Monthly Performance Update- January 2020

Sovereign Wealth Partners & InvestSense Pty Ltd

5 February 2020

 

Markets

Markets fell in the last few trading sessions of the month as the coronavirus epidemic put a large dent in the liquidity fuelled rally that started the year and most equity markets gave back their gains from the first couple of weeks of the year. However, a weaker Australian Dollar meant that international equities actually appreciated by +4.3% in Australian Dollar terms. Emerging markets, of which China is the biggest constituent, remained flat.

While the Australian market also ended the month up +4.9% its relative performance was flattered by a rebound from the previous quarter’s underperformance of 6% (driven to a large extent by the banks). Similarly, Australian REITs posted a very strong return of +6.3%, having fallen by almost 10% in December. In fact, it appears that Australian banks, REITs and some individual stocks are becoming increasingly interest rate sensitive as the opposing influences of a weaker local economy and potential interest rate cuts play out in long-term interest rate markets.

In January Australian 3-year bond yields fell for four consecutive weeks and are again nearing record lows amid growing concerns of the impact of coronavirus on the broader economy and expectations that the RBA is likely to cut interest rates again in 2020. The Australian 10-year yield also approached its record low, and the Australian dollar fell to 66.9 US cents, its lowest level in over a decade.

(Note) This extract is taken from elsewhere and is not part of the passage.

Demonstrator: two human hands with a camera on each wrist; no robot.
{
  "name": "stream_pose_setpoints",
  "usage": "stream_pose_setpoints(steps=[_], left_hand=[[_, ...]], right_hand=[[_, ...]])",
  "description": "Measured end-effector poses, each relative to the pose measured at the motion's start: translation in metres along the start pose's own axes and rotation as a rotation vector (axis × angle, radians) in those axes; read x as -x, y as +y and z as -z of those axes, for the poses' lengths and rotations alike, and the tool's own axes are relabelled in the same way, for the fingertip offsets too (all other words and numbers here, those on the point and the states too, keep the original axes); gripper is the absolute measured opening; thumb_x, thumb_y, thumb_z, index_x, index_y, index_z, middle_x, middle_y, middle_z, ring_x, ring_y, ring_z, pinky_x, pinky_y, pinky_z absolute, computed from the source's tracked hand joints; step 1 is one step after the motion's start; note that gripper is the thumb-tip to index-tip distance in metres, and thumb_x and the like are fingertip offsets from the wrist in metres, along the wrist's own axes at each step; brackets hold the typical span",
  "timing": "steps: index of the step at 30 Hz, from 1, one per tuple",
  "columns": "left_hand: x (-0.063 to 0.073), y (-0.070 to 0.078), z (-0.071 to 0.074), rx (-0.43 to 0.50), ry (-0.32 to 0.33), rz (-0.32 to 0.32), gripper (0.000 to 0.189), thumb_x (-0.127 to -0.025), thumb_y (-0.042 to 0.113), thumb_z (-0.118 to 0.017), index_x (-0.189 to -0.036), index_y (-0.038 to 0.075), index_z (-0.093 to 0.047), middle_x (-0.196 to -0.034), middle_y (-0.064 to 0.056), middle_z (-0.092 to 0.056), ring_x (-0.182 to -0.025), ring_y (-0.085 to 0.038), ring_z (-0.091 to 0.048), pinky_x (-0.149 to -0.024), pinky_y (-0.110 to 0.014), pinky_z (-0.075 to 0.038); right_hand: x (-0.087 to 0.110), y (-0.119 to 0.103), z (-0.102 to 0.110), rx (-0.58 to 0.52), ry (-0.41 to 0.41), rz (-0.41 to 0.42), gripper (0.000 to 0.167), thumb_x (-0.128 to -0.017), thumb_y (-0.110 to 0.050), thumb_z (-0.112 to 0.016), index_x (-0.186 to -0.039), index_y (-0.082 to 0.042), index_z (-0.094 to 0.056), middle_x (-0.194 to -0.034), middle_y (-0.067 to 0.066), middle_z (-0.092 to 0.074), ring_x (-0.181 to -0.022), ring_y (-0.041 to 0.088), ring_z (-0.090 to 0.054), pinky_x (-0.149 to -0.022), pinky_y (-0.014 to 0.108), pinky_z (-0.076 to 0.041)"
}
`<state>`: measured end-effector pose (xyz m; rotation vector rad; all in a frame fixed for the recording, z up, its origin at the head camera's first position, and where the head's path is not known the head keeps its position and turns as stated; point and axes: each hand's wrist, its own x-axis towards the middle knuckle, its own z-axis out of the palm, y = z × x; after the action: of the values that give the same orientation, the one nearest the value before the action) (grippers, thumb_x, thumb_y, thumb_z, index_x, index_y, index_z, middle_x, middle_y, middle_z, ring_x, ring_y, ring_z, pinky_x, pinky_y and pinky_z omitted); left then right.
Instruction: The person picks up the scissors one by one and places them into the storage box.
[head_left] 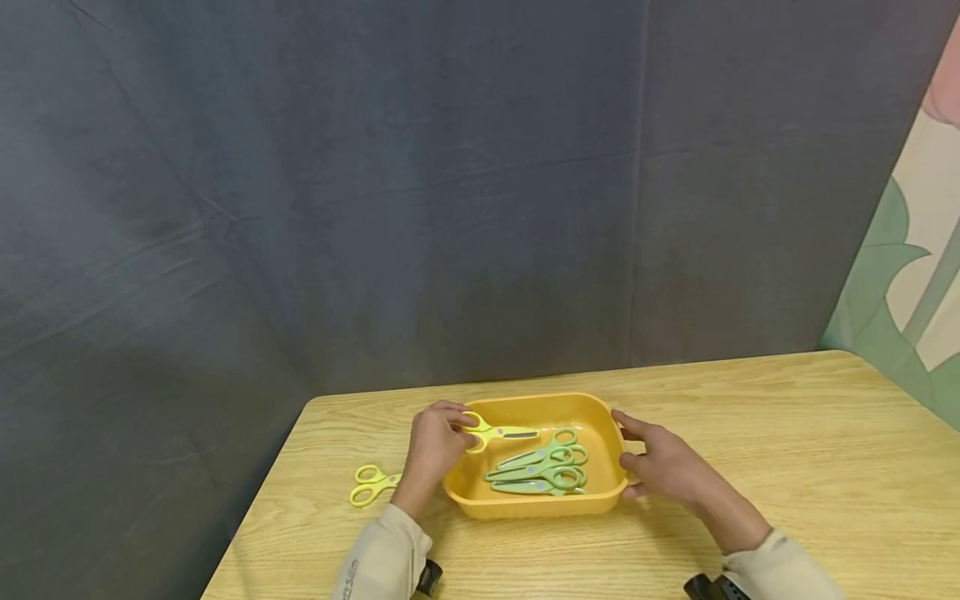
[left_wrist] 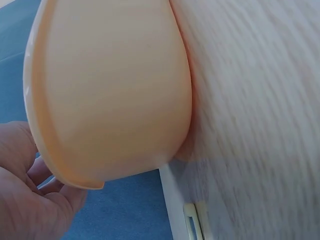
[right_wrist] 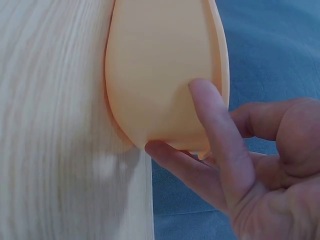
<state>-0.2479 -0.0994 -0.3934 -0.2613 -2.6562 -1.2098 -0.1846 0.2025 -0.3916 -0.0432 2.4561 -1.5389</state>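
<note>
A yellow plastic basket [head_left: 536, 507] stands on the table. Inside it, several light green scissors [head_left: 536, 473] lie in a loose pile on the right side. My left hand [head_left: 438, 442] is at the basket's left end and pinches a pair of yellow scissors [head_left: 498, 432] by the handle loops, blades pointing right over the basket floor. The left wrist view shows the basket's outer wall [left_wrist: 115, 95] but hides these scissors. My right hand [right_wrist: 240, 160] grips the basket's right end, fingers spread around its wall and rim.
Left of the basket, another pair of yellow scissors [head_left: 369, 486] lies on the wooden table [head_left: 787, 442], partly hidden behind the left forearm. A dark grey cloth [head_left: 480, 192] hangs behind the table. At far right is a wall painted with plant shapes [head_left: 892, 275].
</note>
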Motion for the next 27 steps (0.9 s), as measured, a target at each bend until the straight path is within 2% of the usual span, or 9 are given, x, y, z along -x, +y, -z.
stream_pose_setpoints(steps=[9,15,27], left_hand=[[-0.0023,-0.0038,-0.0016,-0.017,-0.018,-0.021,0.016,-0.069,-0.002,-0.086,-0.082,0.006,-0.081,-0.107,-0.009,-0.074,-0.081,-0.019,-0.07,-0.067,-0.023,-0.059],[-0.0026,-0.004,-0.0039,-0.066,-0.03,-0.045,0.015,-0.07,-0.001,-0.086,-0.081,0.007,-0.081,-0.105,-0.006,-0.074,-0.08,-0.017,-0.069,-0.065,-0.022,-0.058],[-0.0023,-0.0043,-0.0057,-0.127,-0.04,-0.066,0.013,-0.075,0.006,-0.086,-0.087,0.009,-0.081,-0.111,-0.006,-0.071,-0.081,-0.017,-0.07,-0.065,-0.021,-0.058]], right_hand=[[0.0002,-0.0011,-0.001,-0.004,0.002,-0.008,0.069,-0.098,0.004,-0.049,-0.158,0.0,-0.016,-0.15,0.041,-0.028,-0.074,0.018,-0.067,-0.063,0.032,-0.063],[0.0001,-0.002,-0.0012,-0.007,0.009,-0.016,0.069,-0.097,0.005,-0.05,-0.158,-0.001,-0.018,-0.151,0.04,-0.029,-0.073,0.018,-0.067,-0.063,0.032,-0.063],[0.0003,-0.0017,-0.0008,0.005,0.017,-0.006,0.069,-0.097,0.005,-0.05,-0.158,0.0,-0.018,-0.15,0.041,-0.029,-0.071,0.018,-0.067,-0.062,0.031,-0.063]])
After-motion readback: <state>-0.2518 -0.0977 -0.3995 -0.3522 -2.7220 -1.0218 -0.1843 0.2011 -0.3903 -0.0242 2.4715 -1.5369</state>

It was therefore really a fall in interest rate expectations, in turn, due to perceived weakness in the economy, that lifted the Australian equity market. By the same token, it was an apparent improvement in global growth prospects (and the effect that had on local rates) that caused local stocks to lag in December. Australia’s recent induction to the topsy-turvy, ‘good news is bad news’ world of low interest rates may be exacerbated by our relatively high dividend yields (due to dividend imputation) and so our whole market has become a bond proxy for overseas investors as well as local retirees.

Otherwise, the US appeared to be at the epicentre of the risk-on sentiment that fuelled the best part of the month. A better than expected earnings season boosted the likes of the Information Technology and Utilities sectors, while Energy and Healthcare lagged.

Global REITs were up a more sedate +1.3% and infrastructure assets continued to rise, up +3.2% in January. Australian and international fixed interest returned +2.3% and +1.8% respectively, and cash returned +0.1%.

While the full-scale implications of the coronavirus are still broadly unknown, markets were quick to discount such concerns after an array of worsening data showed no real signs of the virus slowing down. An extension of the nation’s Lunar New Year holiday means that most of the economy is still effectively sealed off, however, substantial selling is currently expected once local equity markets reopen. At the time of writing the PBoC announced support of 150 billion yuan ($32.4 billion AUD) to support the country’s $45 trillion financial system and the local currency.

 

 

Looking Forward 

Liquidity injections by the Fed and more recently the PBoC seem to have added to the buoyancy we’ve seen in markets during the month and alleviated some of the concerns investors had coming into the year. As we wrote last month this is something we monitor closely and we remain prepared to take some risk off the table if we see a change in the current buoyant conditions. As we wrote in our most recent blog, we think the news/market anxiety surrounding the coronavirus should improve from here, suggesting that already cheap Asian equities appear increasingly attractive. With respect to the bellwether US markets, we think it is more striking that the market is only down 2% or so and it is still trying to tell us something, namely that it is not ready to collapse just yet and that liquidity remains strong. That said we remain underweight US equities given expensive valuations and the likely impact that would have if something unknowable were to come along.